PROGETTAZIONE

Una nuova torre per il quartiere La Défense di Parigi

La Tour Alto promette nuovi uffici per i clienti inglesi in fuga da Brexit nel famoso quartiere voluto da Mitterrand

Asia Ruffo di Calabria

09 AGOSTO 2019
finanza, progettazione, parigi, torre, architettura, innovazione e vetro

Il quartiere della Défense non è solo il centro affari più grande d’Europa, ma un’area dove sperimentazioni di arte e architettura si contendono un ruolo primario nella definizione di uno nuovo spazio urbano. Situato al di fuori dell’anello viario, il périférique di Parigi, a ovest, ospita le sedi delle più importanti società finanziarie francesi. Il progetto di costruzione inizia nel 1956 con il Centre National des Industries et Techniques, ma la svolta architettonica dell’area avviene con il presidente Mitterrand nel 1982. Il concorso di architettura proclama la nascita della pièce maitresse, il Grande Arco di Johan Otto von Speckelsen, un cubo svuotato all’interno che si inserisce in asse con l’Arco di Trionfo e il Louvre. L’Arco ospita uffici di ministeri con una bellissima terrazza e ristorante in cima. Per permettere lo sviluppo della futuristica Défense, nel 1992 la linea 1 della metro parigina viene prolungata fin qui con 2 fermate supplementari. Nel 1997 sorgono le tre torri, cuore del quartiere, che danno inizio alla costruzione di altre come la Torre T1 di ENGIE alta 185 metri e completata nel 2008 e la Tour First, il più alto grattacielo in Francia con i suoi 231 metri.

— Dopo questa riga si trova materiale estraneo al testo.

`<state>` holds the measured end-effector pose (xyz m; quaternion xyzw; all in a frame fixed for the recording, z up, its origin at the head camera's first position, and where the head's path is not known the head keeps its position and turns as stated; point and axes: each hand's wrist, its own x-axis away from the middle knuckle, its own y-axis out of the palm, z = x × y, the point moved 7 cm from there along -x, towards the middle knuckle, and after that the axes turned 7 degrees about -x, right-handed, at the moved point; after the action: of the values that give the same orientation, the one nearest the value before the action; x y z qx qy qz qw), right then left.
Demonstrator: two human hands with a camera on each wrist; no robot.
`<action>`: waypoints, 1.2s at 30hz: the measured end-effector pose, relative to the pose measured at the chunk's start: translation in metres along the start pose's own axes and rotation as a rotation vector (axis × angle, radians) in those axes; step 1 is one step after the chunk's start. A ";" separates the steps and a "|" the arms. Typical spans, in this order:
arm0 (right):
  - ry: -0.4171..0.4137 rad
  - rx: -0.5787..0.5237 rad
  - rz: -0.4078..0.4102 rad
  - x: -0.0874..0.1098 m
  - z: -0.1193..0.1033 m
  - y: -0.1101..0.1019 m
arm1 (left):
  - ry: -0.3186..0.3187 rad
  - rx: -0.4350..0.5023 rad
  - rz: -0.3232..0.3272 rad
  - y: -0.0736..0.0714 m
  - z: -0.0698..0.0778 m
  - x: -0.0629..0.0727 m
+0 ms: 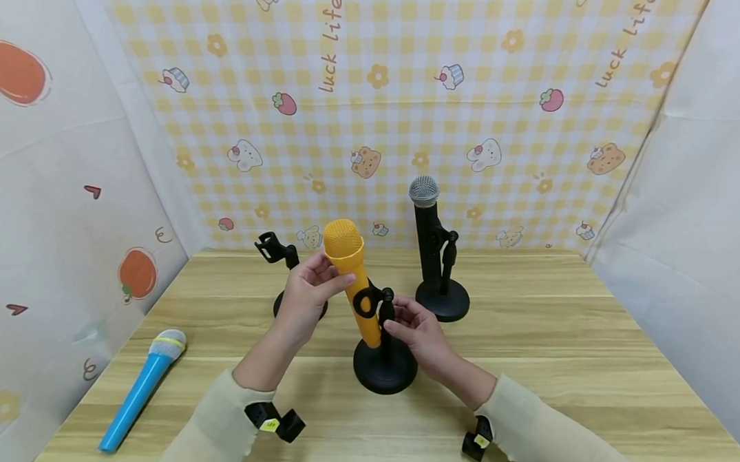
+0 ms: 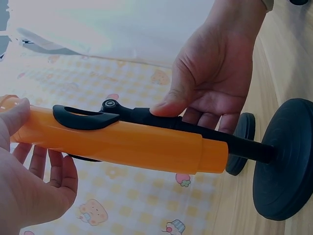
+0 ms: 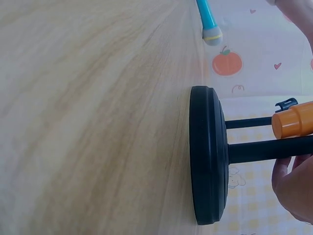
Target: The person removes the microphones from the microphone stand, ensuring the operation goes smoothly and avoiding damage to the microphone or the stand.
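Observation:
My left hand (image 1: 310, 292) holds an orange-yellow microphone (image 1: 356, 285) just below its mesh head, thumb on the near side. The microphone leans, head up and to the left, in the clip (image 1: 364, 302) of a black desktop microphone stand. My right hand (image 1: 426, 338) pinches the stand's upright between thumb and fingers. In the left wrist view, that thumb lies along the upright (image 2: 195, 129) below the pivot, and the clip's arms wrap the microphone's body. The round base (image 1: 385, 375) sits on the table.
Behind to the right, a black microphone (image 1: 427, 240) with a silver head sits in another stand (image 1: 443, 300). A stand with a bare clip (image 1: 271, 247) is back left, partly behind my left hand. A blue microphone (image 1: 142, 392) lies at the table's left. Patterned cloth (image 1: 405, 129) hangs behind.

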<state>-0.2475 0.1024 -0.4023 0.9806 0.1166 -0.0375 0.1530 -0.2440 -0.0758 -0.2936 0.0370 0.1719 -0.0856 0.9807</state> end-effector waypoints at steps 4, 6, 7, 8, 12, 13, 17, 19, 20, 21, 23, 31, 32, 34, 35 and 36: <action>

La Défense si distingue per la sua architettura peculiare, che circonda un’area centrale totalmente pedonale di 31 ettari, con la circolazione automobilistica situata nel perimetro (il boulevard circolare) o sottoterra. La tramvia, il treno RER e la metro sono organizzati sottoterra su più livelli, trasformando il quartiere in un “millefoglie” infrastrutturale. Oltre al Grande Arche numerose opere d’arte sono disseminate nelle piazze e nelle aree a verde come il Ragno rosso di Calder che guarda i personaggi fantasiosi di Mirò oppure una scultura del francese César.

La Défense è tornata sulle prime pagine dell’attualità urbanistica francese in quanto sta per essere completato un nuovo grattacielo, la torre Alto. Iniziata nel luglio 2016, si distingue dalle torri vicine per le sue squame di vetro uniche nel loro genere, come sottolinea Arnauld Doiteau dello studio IF Architectes. Le squame sono state installate dalla società italiana Permasteelisa e creeranno sicuramente stupore tra gli abitanti del quartiere. Una scelta tecnologica dovuta principalmente non a ragioni estetiche, ma ai limiti imposti dall’area.  La mancanza di spazio al suolo costringe la torre ad allargarsi in altezza (38 piani): 1900 metri quadri all’ultimo piano contro i 600 del piano terra.

La torre si sviluppa su 3700 blocchi che comprendono una squama esterna e una pelle interna. Molti di questi blocchi sono diversi tra di loro per adattarsi alle varie superfici, mano a mano che si cresce in altezza. La “pelle” interna è fabbricata in Italia mentre i vetri sono stati realizzati in Spagna, il tutto poi è stato assemblato in cantiere con un peso per blocco di 700 kg con diversi spessori per sostenere questa forma allargata verso l’alto. Il blocco permette la costituzione di una facciata ventilata e delle grandi vetrate per una apertura di 11 centimetri con un piccolo passaggio di aria senza inquinamento acustico.

La torre Alto, i cui committenti sono i sovrani di Abou Dabi, permette quindi una ventilazione naturale la cui tecnologia è nascosta nella pelle interna. 210 milioni di euro per un nuovo indirizzo che potrà interessare le banche che intendono delocalizzare parte dei loro gruppi da Londra a Parigi per via della Brexit.